LAS VEGAS (AP) — A state court judge in Nevada on Friday dismissed a criminal complaint against six Republicans accused of submitting certificates to Congress falsely declaring Donald Trump the winner of the 2020 presidential election, thereby the case may have ended with a ruling that prosecutors found the wrong venue to file the case.

Nevada Attorney General Aaron Ford stood in a Las Vegas courtroom moments after Clark County District Court Judge Mary Kay Holthus delivered her ruling, declaring he would take the case straight to the state Supreme Court.

“The judge got it wrong and we will appeal immediately,” Ford told reporters afterward. He declined further comment.

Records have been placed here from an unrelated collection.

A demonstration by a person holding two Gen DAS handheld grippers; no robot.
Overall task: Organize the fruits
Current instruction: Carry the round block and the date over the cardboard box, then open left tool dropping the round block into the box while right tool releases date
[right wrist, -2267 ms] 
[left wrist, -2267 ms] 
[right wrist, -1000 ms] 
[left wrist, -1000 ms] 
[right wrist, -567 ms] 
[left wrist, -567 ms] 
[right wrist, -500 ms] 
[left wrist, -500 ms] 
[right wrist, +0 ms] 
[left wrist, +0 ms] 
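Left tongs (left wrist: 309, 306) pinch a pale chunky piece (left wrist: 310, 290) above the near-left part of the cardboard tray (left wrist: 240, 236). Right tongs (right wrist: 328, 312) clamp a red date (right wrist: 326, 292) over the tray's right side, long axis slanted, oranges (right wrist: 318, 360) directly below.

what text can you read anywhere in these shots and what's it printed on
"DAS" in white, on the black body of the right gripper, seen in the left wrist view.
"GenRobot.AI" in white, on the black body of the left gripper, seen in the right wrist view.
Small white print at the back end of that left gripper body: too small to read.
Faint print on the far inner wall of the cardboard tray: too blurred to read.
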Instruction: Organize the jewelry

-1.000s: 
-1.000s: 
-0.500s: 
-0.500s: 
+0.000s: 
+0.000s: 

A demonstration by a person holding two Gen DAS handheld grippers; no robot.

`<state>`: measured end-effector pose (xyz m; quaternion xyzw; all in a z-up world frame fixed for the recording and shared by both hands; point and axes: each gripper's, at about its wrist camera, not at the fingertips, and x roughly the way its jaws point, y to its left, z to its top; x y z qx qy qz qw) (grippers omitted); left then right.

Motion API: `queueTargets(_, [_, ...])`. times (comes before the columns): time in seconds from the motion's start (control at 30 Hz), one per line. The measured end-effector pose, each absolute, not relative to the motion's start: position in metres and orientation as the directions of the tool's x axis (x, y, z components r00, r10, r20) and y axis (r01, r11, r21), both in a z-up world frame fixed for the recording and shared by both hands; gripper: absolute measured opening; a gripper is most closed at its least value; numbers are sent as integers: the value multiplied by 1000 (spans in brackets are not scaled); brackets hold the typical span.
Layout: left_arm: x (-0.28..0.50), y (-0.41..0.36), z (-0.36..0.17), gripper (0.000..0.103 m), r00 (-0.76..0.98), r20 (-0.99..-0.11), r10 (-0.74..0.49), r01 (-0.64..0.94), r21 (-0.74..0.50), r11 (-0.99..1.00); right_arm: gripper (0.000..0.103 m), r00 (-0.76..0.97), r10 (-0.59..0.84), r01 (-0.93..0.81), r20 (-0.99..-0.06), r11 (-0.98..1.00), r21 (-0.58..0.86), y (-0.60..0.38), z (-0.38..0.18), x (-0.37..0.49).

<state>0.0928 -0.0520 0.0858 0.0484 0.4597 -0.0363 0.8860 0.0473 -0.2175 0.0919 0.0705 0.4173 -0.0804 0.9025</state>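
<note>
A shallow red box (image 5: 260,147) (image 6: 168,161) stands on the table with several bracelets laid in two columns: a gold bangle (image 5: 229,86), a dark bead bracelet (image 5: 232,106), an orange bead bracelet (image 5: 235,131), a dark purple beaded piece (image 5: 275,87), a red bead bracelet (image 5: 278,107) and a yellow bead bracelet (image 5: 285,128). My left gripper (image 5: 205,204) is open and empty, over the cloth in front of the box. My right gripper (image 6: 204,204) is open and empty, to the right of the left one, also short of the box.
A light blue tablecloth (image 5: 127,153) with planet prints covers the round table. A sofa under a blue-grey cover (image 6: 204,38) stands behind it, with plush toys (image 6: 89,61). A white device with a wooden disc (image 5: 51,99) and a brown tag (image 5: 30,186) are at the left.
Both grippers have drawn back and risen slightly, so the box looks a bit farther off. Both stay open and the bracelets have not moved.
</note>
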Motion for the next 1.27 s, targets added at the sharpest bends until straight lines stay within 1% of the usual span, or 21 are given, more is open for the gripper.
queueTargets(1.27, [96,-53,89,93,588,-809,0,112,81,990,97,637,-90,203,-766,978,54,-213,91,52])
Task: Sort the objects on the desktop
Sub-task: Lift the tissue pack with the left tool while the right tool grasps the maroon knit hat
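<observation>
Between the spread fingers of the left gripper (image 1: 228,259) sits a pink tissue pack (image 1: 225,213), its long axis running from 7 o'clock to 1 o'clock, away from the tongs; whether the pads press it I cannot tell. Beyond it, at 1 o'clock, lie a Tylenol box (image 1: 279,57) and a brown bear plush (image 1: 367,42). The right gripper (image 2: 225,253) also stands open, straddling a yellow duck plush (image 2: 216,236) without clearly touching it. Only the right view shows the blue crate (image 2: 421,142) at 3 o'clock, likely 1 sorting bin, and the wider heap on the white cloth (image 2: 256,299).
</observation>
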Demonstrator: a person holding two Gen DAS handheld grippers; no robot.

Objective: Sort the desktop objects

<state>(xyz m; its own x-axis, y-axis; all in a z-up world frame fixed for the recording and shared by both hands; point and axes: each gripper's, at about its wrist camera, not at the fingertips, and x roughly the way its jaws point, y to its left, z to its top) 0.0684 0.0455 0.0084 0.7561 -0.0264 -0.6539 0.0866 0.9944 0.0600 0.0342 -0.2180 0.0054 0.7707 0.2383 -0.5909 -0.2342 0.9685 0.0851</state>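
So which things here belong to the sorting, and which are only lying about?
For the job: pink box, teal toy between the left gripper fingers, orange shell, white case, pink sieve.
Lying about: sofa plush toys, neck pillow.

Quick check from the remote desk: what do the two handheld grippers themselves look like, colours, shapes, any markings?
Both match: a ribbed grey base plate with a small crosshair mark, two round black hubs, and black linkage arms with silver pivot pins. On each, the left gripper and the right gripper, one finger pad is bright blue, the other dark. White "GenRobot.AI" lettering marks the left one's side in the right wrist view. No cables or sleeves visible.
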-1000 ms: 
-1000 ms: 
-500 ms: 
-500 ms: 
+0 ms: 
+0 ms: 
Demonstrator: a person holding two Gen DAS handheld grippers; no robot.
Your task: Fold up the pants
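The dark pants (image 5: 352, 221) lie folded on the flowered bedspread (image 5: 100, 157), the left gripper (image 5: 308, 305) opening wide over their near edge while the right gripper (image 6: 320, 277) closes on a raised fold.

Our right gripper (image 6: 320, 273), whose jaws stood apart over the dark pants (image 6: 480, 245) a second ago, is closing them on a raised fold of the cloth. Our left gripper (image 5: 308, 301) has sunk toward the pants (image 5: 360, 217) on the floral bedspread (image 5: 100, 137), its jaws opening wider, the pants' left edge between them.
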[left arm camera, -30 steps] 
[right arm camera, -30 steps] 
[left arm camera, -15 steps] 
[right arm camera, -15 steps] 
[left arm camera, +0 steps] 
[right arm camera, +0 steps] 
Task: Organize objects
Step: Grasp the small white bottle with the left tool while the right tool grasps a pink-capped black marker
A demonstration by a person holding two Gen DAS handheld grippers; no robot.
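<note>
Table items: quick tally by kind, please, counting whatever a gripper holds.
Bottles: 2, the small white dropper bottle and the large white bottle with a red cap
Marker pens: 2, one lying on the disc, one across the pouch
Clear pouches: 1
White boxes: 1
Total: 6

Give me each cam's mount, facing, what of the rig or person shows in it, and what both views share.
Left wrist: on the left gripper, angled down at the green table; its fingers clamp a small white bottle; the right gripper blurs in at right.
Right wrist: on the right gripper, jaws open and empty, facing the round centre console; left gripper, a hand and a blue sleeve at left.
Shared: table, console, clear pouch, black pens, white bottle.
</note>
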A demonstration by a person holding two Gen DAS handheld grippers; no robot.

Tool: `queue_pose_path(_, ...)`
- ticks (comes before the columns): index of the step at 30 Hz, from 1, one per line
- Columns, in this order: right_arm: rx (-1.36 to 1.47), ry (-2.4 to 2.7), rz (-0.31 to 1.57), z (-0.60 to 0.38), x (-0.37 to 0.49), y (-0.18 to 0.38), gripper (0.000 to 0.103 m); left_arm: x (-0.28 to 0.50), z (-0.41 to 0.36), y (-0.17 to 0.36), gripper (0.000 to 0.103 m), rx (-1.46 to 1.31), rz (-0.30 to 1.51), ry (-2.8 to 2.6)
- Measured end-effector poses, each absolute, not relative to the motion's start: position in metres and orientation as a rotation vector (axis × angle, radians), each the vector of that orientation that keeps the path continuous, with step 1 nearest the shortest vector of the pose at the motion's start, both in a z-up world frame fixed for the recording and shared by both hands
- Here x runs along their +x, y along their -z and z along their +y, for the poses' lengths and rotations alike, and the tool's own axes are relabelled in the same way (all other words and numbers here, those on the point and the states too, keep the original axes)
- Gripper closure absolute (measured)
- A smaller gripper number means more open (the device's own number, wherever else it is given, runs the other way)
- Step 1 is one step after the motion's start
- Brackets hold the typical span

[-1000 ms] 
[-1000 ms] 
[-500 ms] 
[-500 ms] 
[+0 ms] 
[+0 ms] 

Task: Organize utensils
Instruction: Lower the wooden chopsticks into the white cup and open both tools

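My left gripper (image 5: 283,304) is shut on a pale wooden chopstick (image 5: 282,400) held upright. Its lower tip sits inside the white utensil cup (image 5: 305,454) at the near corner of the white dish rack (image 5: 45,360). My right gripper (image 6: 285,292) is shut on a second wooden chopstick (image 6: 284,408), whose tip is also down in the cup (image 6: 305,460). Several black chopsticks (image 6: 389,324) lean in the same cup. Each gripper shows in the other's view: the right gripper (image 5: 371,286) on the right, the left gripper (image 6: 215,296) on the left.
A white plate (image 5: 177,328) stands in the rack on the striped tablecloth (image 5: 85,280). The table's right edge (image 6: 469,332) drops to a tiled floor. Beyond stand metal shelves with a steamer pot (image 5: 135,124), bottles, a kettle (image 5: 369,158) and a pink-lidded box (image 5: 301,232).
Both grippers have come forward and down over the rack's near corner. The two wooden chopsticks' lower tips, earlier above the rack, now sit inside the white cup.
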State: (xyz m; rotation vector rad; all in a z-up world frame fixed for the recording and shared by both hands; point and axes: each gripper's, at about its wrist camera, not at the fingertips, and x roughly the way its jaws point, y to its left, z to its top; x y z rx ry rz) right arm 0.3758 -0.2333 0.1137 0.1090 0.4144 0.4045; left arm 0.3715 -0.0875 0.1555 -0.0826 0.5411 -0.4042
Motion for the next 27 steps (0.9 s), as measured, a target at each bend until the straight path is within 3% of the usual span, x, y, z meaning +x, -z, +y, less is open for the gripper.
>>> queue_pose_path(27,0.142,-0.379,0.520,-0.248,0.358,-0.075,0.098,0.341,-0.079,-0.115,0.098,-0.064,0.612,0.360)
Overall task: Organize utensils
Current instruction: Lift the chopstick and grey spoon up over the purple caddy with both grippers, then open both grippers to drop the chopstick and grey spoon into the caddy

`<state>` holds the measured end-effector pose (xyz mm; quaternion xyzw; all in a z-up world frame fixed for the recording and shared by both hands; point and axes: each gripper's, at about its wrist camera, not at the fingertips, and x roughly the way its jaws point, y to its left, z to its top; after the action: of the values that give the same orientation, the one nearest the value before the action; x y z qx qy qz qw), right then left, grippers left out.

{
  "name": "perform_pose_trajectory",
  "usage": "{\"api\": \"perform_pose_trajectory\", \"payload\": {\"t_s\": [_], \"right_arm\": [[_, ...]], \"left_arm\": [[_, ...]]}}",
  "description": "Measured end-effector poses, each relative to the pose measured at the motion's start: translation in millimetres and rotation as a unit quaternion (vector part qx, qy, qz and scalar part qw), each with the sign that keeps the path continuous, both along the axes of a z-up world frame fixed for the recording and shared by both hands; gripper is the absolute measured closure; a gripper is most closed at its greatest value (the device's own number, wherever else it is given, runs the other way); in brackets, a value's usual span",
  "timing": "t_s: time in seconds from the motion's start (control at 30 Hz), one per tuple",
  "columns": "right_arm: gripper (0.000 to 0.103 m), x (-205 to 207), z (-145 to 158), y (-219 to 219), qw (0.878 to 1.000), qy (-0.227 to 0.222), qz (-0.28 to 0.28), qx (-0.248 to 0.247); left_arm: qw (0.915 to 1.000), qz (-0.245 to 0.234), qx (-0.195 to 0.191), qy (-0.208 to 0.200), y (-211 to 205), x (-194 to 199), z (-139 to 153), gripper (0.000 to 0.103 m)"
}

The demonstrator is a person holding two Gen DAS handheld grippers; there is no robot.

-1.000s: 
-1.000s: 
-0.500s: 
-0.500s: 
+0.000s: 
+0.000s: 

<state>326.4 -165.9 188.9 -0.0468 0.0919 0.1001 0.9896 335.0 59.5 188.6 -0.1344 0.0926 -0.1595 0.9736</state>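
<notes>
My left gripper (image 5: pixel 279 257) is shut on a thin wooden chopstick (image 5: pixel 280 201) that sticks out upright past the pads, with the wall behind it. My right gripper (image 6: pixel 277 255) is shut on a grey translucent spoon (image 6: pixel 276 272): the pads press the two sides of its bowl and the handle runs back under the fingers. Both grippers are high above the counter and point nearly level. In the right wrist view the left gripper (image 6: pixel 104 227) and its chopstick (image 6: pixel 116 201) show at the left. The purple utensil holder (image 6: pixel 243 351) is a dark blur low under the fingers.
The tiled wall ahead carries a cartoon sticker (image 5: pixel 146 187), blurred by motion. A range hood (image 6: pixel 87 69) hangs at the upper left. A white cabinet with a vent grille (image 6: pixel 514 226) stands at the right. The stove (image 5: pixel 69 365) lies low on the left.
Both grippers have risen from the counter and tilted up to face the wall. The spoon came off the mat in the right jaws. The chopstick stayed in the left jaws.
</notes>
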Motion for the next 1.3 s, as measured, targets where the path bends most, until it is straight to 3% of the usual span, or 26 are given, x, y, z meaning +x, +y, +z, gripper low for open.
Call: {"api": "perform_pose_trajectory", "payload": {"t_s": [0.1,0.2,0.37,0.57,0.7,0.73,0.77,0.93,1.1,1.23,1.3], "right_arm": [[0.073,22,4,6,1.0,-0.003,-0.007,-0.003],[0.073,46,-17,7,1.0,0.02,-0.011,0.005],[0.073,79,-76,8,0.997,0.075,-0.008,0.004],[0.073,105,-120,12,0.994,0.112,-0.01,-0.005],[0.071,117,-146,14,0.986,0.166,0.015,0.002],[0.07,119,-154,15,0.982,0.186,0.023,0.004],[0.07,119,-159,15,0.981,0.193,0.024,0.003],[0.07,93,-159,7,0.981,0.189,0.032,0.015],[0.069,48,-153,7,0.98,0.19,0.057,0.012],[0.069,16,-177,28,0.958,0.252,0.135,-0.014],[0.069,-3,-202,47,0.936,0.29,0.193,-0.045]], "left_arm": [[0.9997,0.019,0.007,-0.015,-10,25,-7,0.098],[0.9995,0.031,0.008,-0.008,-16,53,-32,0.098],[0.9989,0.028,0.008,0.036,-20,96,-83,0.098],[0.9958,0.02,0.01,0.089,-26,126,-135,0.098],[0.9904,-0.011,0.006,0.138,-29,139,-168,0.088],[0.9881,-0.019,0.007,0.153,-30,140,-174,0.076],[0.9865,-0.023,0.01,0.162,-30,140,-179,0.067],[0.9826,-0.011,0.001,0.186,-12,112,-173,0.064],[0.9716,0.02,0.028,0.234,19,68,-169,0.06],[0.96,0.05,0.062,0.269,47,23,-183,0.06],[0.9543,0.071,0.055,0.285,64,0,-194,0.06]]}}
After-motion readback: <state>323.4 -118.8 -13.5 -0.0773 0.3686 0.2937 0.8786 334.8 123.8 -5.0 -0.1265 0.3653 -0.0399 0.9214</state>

Defense attorneys flatly declared the case dead, saying that presenting the case now to another grand jury in a different location, such as Carson City, Nevada’s capital, would violate a three-year statute of limitations on filing of charges that expired in December.

“They’re done,” said Margaret McLetchie, an attorney for Jesse Law, chairman of the Clark County Republican Party, one of the defendants in the case.

The judge called off the trial, scheduled for January next year, for defendants including state Republican Party Chairman Michael McDonald; National Party Committee Member Jim DeGraffenreid; national and Douglas County committee member Shawn Meehan; and Eileen Rice, a party member from the Lake Tahoe area. Each was charged with offering to file and pronounce a forged instrument, crimes punishable by prison sentences of up to four or five years.

Defense attorneys argued that Ford improperly brought the case to Las Vegas instead of Carson City or Reno, cities in northern Nevada that were closer to where the alleged crime occurred. They also accused prosecutors of failing to present the grand jury with evidence that would have exonerated their clients, saying their clients did not intend to commit a crime.

With the exception of Meehan, all have been named Nevada delegates by the state party to the 2024 Republican National Convention next month in Milwaukee.

Meehan’s lawyer, Sigal Chattah, said her client had “chosen not” to apply for the position. Chattah ran for attorney general as a Republican in 2022 and lost to Ford, a Democrat, with just under 8% of the vote.

After the court hearing, Hindle’s attorney, Brian Hardy, declined to comment on calls his client received from advocacy groups saying he should resign from his elected position as supervisor of elections in northern Nevada’s Story County, a jurisdiction with a few more than 4,100 inhabitants. These calls include those made at a news conference Friday outside the courthouse by leaders of three organizations.

Nevada is one of seven presidential battleground states where fake electors incorrectly declared that Trump, not Democrat Joe Biden, won in 2020.

Others include Arizona, Georgia, Michigan, New Mexico, Pennsylvania and Wisconsin.

Criminal charges have been filed in Michigan, Georgia and Arizona.

Trump lost Nevada to Biden by more than 30,000 votes in 2020, and the state’s Democratic electors certified the results in the presence of Nevada Secretary of State Barbara Cegavske, a Republican. Her defense of the results as reliable and accurate led the Republican Party to censure her, but Cegavske later conducted an investigation that found no credible evidence of widespread voter fraud in the state.